Scorsese captures the spirit of that chaos better than a boring, factual list ever could. He shows Dylan and Baez in a tour bus, flirting and sniping at each other like they’re still in 1963. He shows the raw, staccato energy of "Isis" and "A Hard Rain's A-Gonna Fall" performed with a violin (shoutout to Scarlet Rivera) that sounds like a siren.
The Actionable Insight: How to Watch Them
If you’re going to dive into the Bob Dylan documentary Martin Scorsese catalog, don't watch them as news reports. Watch them as companion pieces to the music.
- Watch No Direction Home first. It gives you the foundation. It explains why Dylan felt suffocated by the "voice of a generation" label. It’s the "how" of the legend.
- Watch Rolling Thunder Revue with a grain of salt. Don't Google the "facts" until the credits roll. Let the lies wash over you. The music in this film—the live 1975 recordings—is widely considered Dylan at his vocal and performative peak.
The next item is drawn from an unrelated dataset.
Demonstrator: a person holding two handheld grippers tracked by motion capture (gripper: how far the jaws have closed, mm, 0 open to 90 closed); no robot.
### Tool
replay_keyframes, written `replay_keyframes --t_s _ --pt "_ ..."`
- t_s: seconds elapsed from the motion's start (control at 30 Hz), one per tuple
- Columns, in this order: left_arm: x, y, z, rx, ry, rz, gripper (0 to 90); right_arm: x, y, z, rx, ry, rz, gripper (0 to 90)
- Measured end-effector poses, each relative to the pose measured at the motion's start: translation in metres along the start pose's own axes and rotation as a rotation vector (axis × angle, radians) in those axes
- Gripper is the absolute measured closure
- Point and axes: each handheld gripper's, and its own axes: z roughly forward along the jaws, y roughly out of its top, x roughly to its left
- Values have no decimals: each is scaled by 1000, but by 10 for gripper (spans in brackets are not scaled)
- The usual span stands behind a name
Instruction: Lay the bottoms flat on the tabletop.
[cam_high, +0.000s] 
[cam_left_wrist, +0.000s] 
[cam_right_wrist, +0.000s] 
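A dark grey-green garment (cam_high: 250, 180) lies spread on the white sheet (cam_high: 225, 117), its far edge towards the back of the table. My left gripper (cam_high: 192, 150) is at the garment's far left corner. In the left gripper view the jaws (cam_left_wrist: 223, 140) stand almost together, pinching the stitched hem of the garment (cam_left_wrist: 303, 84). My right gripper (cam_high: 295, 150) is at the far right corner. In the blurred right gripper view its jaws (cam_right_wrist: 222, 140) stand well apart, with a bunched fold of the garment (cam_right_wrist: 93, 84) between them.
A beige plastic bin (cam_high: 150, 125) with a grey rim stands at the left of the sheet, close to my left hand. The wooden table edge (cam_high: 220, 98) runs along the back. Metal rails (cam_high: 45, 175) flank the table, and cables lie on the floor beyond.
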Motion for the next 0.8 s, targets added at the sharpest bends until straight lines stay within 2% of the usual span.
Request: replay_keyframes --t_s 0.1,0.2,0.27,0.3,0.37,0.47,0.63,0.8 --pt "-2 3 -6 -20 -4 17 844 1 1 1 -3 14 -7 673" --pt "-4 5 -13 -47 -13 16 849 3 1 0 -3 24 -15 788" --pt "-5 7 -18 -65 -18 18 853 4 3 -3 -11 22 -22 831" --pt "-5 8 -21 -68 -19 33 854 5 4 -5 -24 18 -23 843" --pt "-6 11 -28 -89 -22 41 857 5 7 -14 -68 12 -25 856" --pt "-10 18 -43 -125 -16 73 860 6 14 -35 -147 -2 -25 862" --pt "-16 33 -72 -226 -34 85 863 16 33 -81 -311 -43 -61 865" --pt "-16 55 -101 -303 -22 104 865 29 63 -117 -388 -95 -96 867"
- Listen to the Bootleg Series. Specifically, Vol. 5 (Rolling Thunder) and the No Direction Home soundtrack. The films make the music make sense, and the music makes the films feel vital.
These documentaries aren't just for superfans. They're for anyone interested in how an artist survives their own fame. Scorsese understands that you can't capture Dylan with a net. You can only capture the shadow he leaves behind.
Next Step: Start with No Direction Home. It’s currently the most accessible entry point to understand the 1960s folk-rock explosion without the "meta" trickery of the later films.